Ричард вернулся, но не в постель к Беренгарии; он опять расположился в лагере и нанес ей только один формальный визит. Я убеждена в том, что во время этого визита и до того момента, когда он уехал, в ней возродилась надежда. Она была такой красивой, оживленной и очаровательной, как случалось только тогда, когда он находился рядом.

Но Ричард откланялся, под вежливым предлогом, который при иных обстоятельствах мог быть достаточно веским: до отъезда в Дамаск на следующее утро он должен заняться многочисленными делами. Когда он ушел, Беренгария удалилась к себе и заперла за собой дверь.

Иоанна, Пайла и я сидели на веранде, в лучах заходившего солнца; поднялся легкий ветерок, и наступил самый приятный час восточного дня. Пайла уселась за вышивание, почти наугад тыкая в ткань длинной иглой — в сумерках трудно правильно укладывать стежки один к другому. У нее был взбудораженный вид, словно она задыхалась от волнения, а блеск глаз и ярость, с которой она орудовала иглой, наводили на мысль о том, не страдает ли она острой формой несварения желудка. Иоанна, влюбленная в графа Реймонда Иджидио, в тот вечер, но несколько раньше, узнала о согласии Ричарда на их брак, и теперь, опершись на мраморные перила веранды, уносилась на крыльях сладких любовных грез. А я сидела и думала о собственных чаяниях, о Блонделе и об Апиете. В небе одна за другой зажигались звезды.

Пайла наконец воткнула иголку в гобелен, сложила его таким движением, будто пыталась раздавить между складками какое-то противное насекомое, и воскликнула:

— Он ваш брат, и у меня нет желания уязвлять его чувства, но, по-моему, его поведение постыдно!
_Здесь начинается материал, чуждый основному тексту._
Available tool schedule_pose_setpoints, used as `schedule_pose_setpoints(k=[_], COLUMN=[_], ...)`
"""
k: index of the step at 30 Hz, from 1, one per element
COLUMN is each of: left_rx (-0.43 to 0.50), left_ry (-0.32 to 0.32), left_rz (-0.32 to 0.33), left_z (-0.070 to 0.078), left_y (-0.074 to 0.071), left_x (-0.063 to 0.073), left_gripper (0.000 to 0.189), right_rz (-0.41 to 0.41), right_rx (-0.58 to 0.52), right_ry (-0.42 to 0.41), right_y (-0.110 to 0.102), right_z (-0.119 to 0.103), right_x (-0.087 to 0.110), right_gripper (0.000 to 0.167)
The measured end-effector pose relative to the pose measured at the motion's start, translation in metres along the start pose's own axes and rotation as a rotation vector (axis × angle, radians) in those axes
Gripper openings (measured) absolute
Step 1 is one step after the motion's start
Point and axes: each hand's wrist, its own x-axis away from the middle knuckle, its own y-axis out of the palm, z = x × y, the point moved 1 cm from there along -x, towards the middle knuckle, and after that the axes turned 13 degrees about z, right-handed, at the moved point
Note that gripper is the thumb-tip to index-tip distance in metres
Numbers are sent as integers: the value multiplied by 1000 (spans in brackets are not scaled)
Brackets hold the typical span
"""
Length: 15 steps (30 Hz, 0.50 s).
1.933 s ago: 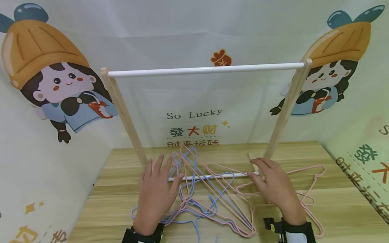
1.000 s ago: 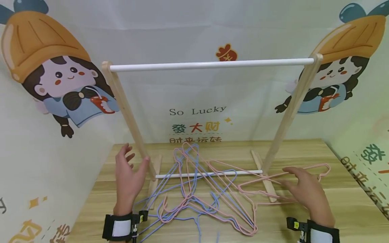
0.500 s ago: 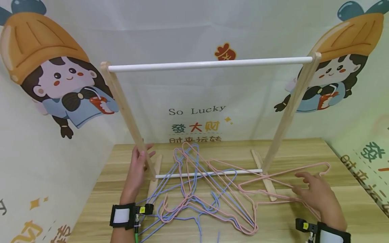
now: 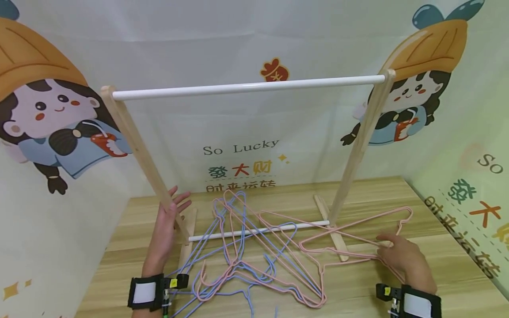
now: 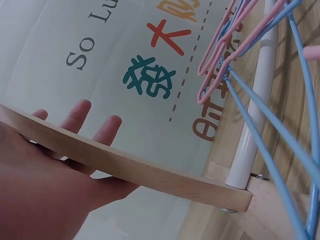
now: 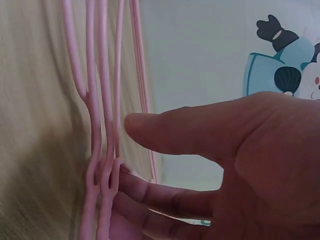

Какое он имеет право позорить женщину, выставлять ее на посмешище перед всей армией?

Слово «брат» освобождало меня от необходимости допустить, что это словоизвержение относилось ко мне, и я сохраняла спокойствие. До меня давно доходили эти слухи, но я не имела понятия о том, что знают Пайла или Иоанна. Поведение короля никогда нами в открытую не обсуждалось. Какую же форму сейчас примет этот разговор?

— Вы имеете в виду Ричарда и Беренгарию? — вымолвила Иоанна, возвращаясь с небес на грешную землю. — Да, это достойно сожаления, не правда ли? Они могли быть так счастливы…

— Сожаление! — взорвалась Пайла. — Это же вопиющий скандал. Он там спит со своими мужиками, а она здесь гложет собственное сердце. Разве это брак? Его следует аннулировать. И я скажу ей об этом. Его святейшество, как известно, очень снисходителен в подобных случаях.

— Но… но Ричард ничего такого не сделал, во всяком случае, ничего ужасного, — нерешительно проговорила Иоанна, невольно подливая масла в огонь.

У Пайлы вырвался один из тех визгливых смешков, которыми осуждают непристойности, достаточно многозначительный, чтобы не оставить сомнений даже у самых невинных людей.

— Ничего не сделал! — насмешливо повторила она. — Вот это меня и возмущает. Разве не поэтому она, бедняжка, сейчас плачет там, за стеной?